Which lines in the data below contain the word "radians"? Return each of them.

(Stored data begins)

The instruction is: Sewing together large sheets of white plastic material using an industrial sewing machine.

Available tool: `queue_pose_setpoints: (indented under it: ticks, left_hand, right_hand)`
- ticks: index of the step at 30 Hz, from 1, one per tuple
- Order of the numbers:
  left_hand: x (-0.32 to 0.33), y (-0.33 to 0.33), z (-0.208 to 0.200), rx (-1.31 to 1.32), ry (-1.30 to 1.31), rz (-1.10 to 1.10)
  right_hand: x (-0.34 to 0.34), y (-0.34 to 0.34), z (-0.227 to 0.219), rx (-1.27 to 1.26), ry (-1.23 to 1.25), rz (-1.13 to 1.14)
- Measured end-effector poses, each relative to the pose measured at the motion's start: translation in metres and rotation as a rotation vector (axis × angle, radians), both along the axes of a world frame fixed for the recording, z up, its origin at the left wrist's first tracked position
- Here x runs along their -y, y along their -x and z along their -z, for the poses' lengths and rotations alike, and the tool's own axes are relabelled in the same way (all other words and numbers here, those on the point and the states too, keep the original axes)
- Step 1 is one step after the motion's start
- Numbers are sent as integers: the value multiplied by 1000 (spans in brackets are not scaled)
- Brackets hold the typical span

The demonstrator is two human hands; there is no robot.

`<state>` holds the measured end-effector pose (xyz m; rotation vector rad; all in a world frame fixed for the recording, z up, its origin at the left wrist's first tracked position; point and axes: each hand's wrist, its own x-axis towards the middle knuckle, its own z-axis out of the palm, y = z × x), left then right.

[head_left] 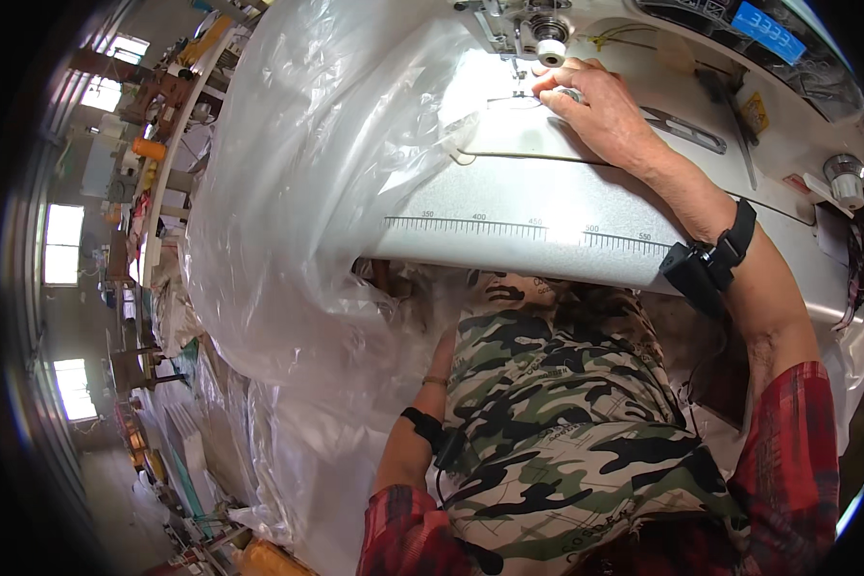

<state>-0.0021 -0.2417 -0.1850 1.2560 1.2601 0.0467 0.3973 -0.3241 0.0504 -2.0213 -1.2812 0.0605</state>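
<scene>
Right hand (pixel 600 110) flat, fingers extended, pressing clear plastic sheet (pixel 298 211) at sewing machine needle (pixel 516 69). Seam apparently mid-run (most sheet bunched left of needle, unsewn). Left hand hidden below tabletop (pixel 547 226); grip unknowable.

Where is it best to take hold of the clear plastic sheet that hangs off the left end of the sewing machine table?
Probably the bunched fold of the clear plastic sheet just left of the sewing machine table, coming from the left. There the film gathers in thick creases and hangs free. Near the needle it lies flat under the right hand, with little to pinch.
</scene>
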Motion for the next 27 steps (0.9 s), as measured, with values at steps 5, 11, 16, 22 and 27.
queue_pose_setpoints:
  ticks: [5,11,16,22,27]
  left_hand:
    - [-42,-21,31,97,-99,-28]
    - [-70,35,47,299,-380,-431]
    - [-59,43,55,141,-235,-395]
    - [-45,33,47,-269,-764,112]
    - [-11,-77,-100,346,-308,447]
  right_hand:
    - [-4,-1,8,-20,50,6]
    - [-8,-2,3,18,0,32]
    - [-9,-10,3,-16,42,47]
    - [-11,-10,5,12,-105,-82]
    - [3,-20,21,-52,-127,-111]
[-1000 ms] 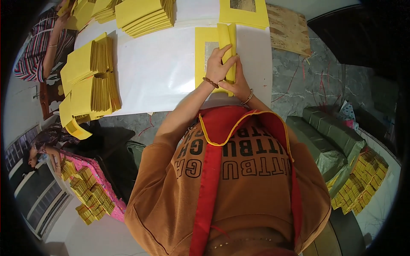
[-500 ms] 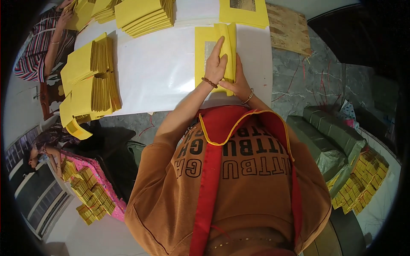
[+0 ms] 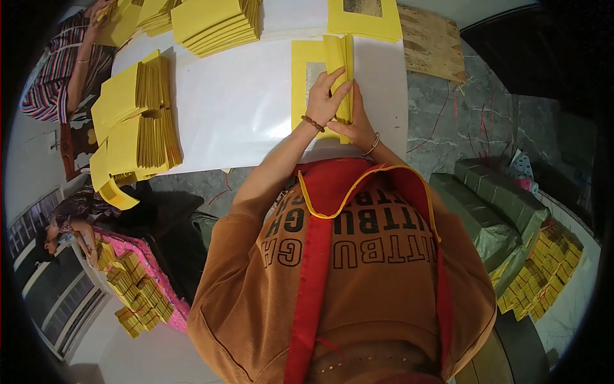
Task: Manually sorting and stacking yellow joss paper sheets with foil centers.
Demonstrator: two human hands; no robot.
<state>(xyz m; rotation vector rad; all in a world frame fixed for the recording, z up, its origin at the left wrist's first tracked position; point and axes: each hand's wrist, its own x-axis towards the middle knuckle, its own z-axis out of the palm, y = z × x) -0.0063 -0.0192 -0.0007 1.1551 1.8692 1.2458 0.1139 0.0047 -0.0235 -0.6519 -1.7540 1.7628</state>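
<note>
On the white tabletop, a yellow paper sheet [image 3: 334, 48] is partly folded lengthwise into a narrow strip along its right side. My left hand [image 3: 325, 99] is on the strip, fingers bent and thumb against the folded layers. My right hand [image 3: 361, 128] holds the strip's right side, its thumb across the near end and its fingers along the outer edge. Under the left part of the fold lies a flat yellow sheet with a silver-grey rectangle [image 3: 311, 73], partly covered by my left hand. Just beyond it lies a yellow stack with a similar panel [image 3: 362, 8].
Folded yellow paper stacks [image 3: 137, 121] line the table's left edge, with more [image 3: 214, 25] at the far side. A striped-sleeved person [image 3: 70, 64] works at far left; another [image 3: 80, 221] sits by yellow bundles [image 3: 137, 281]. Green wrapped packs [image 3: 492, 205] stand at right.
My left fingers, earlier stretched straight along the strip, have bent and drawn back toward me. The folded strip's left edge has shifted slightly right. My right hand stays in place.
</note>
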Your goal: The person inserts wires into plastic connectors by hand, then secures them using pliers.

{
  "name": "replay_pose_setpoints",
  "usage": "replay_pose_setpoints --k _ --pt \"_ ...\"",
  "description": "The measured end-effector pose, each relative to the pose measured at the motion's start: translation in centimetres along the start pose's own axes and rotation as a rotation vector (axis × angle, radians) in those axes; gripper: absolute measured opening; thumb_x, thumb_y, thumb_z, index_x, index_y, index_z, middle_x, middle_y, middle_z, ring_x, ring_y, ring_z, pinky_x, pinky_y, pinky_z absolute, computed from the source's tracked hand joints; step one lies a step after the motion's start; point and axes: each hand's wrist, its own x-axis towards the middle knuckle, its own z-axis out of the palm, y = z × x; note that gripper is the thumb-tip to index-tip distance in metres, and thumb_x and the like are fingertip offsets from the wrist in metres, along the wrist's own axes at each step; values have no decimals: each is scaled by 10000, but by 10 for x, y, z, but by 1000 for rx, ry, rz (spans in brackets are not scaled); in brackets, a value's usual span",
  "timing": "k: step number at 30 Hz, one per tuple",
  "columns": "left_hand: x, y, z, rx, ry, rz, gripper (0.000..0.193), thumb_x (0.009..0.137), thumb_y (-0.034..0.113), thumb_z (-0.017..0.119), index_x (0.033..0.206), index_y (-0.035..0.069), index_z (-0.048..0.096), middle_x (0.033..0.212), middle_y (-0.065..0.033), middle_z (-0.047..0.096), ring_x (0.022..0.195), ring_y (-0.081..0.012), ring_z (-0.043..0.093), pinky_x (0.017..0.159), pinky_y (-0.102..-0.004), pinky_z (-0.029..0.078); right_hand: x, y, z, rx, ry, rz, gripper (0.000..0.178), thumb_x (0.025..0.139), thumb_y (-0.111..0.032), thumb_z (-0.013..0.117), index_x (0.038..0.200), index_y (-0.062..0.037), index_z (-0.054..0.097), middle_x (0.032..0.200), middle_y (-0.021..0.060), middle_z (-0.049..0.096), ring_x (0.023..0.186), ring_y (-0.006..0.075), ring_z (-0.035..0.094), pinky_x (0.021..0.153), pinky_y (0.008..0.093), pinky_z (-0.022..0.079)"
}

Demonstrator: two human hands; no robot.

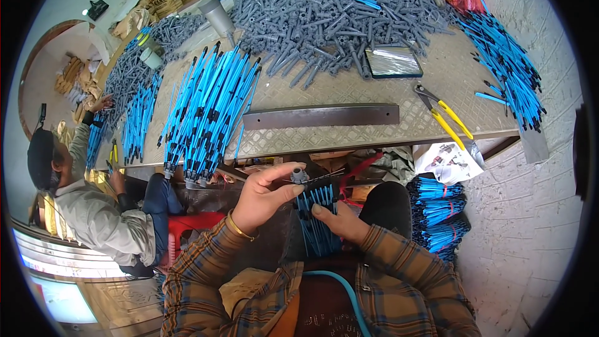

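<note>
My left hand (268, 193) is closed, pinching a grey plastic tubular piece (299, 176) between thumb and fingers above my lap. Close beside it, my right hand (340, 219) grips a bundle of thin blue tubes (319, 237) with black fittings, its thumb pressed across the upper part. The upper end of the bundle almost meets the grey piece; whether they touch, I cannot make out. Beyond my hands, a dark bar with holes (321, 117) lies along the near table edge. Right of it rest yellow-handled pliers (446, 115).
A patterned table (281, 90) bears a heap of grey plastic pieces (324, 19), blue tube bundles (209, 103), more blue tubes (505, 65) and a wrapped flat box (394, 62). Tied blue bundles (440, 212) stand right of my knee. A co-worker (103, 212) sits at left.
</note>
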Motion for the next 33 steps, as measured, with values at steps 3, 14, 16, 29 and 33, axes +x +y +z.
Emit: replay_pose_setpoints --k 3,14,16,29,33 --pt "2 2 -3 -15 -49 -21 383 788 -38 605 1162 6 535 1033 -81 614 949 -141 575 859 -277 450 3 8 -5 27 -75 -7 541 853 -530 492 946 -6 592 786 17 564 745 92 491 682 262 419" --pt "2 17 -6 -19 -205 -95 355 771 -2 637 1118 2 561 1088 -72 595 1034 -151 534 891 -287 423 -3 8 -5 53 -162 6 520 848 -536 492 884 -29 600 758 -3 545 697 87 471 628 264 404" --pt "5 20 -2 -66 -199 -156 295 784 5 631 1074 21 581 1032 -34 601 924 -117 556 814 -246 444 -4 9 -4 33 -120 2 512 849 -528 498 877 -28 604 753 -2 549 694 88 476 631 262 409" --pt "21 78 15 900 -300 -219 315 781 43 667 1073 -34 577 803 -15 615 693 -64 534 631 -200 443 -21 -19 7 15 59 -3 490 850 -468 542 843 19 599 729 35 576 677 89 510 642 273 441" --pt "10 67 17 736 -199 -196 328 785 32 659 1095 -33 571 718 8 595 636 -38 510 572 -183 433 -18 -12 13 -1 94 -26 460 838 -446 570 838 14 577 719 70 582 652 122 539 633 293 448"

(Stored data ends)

__Task response__.
- Measured end-effector poses, each relative to the pose measured at the motion's start: translation in metres and rotation as a rotation vector (axis × angle, radians), both along the axes of a world frame fixed for the recording, z up, its origin at the left wrist's first tracked position
  "description": "The measured end-effector pose, each relative to the pose measured at the motion's start: translation in centimetres along the start pose's own axes and rotation as a rotation vector (axis × angle, radians) in those axes; gripper: absolute measured opening; thumb_x, thumb_y, thumb_z, index_x, index_y, index_z, middle_x, middle_y, middle_z, ring_x, ring_y, ring_z, pinky_x, pinky_y, pinky_z absolute, computed from the source's tracked hand joints; step one lies a step after the motion's start; point and axes: each hand's wrist, its own x-axis towards the middle knuckle, its own z-axis out of the palm, y = z × x; note that gripper is the thumb-tip to index-tip distance in metres, and thumb_x and the like are fingertip offsets from the wrist in metres, along the wrist's own axes at each step; values have no decimals: each is scaled by 10000, but by 10 for x, y, z, but by 1000 for rx, ry, rz (spans in brackets are not scaled); in brackets, a value's usual span",

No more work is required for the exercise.